Requirement:
Copying exactly, give the lines in the material below from the one with "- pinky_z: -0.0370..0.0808" to the one with "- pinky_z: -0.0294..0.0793", ends included, and nothing besides.

Dataset content Start Marker

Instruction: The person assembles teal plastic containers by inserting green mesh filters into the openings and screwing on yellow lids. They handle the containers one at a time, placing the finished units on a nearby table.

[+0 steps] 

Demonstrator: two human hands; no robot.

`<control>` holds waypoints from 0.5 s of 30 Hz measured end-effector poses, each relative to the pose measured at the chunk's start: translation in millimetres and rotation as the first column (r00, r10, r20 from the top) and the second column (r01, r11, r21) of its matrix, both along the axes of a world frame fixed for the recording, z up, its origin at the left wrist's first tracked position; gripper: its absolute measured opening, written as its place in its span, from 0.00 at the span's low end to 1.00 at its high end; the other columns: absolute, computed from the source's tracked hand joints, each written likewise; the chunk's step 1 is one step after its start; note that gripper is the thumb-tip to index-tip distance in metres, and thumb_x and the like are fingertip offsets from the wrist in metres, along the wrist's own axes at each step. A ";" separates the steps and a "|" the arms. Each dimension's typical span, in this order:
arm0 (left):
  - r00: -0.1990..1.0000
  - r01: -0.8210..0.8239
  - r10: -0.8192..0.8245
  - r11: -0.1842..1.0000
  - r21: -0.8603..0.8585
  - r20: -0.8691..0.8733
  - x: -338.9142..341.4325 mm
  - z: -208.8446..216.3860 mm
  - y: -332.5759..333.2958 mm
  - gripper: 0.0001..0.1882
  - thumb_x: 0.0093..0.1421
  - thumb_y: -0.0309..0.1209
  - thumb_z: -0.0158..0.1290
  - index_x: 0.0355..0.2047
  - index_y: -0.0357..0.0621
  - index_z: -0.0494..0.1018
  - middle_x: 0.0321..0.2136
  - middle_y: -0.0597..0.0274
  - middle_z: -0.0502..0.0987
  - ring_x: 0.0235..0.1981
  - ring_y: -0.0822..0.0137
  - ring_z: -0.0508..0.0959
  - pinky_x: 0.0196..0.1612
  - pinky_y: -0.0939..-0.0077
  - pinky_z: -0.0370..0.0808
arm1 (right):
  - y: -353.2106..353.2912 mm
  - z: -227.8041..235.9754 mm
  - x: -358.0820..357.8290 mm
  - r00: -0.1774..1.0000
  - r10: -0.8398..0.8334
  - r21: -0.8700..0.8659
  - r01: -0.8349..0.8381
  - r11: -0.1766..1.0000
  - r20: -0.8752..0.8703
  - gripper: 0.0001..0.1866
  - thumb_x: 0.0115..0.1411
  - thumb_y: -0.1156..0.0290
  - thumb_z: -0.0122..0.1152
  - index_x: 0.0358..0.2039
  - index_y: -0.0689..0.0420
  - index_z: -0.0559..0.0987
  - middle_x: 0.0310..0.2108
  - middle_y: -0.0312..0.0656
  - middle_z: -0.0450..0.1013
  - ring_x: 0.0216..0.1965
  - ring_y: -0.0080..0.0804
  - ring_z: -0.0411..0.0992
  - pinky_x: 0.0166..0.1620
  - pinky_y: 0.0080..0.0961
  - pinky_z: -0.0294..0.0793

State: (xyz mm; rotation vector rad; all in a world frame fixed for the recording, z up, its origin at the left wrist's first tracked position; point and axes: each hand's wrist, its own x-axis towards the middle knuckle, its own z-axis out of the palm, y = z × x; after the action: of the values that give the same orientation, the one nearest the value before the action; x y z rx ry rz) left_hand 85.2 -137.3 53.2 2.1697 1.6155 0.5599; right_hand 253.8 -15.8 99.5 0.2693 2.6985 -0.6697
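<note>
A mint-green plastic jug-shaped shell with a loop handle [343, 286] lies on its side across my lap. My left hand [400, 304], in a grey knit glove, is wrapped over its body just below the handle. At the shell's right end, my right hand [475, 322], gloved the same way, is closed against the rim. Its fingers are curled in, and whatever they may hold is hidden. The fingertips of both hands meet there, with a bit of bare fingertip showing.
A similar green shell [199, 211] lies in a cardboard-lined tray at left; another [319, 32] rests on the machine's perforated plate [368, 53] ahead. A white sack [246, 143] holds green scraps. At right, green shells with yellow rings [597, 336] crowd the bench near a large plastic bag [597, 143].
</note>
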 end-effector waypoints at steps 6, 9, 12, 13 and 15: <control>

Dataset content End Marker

Response to the exercise:
  - pinky_z: -0.0370..0.0808
arm1 (right):
  - y: -353.2106..353.2912 mm
  - z: -227.8041..235.9754 mm
  - x: -358.0820..357.8290 mm
  - r00: -0.1774..1.0000
  - r10: -0.8398..0.8334
  - r21: -0.8700..0.8659
  - r01: -0.8349..0.8381
  - r11: -0.1766..1.0000
  - r20: -0.8752..0.8703
  - gripper: 0.0001..0.1866
  - thumb_x: 0.0115..0.1411
  - thumb_y: -0.1156..0.0290
  - thumb_z: -0.0122..0.1152
  - index_x: 0.0358..0.2039
  - index_y: -0.0689..0.0420
  - index_z: -0.0559..0.0987
  - middle_x: 0.0310..0.2108
  - middle_y: -0.0312..0.0656
  - middle_z: -0.0450..0.1013
  - ring_x: 0.0216..0.1965
  - ring_y: -0.0080..0.0804
  - ring_z: -0.0411..0.0992
  - pinky_x: 0.0166..0.1620
  - pinky_y: 0.0080..0.0961
  - pinky_z: -0.0294..0.0793

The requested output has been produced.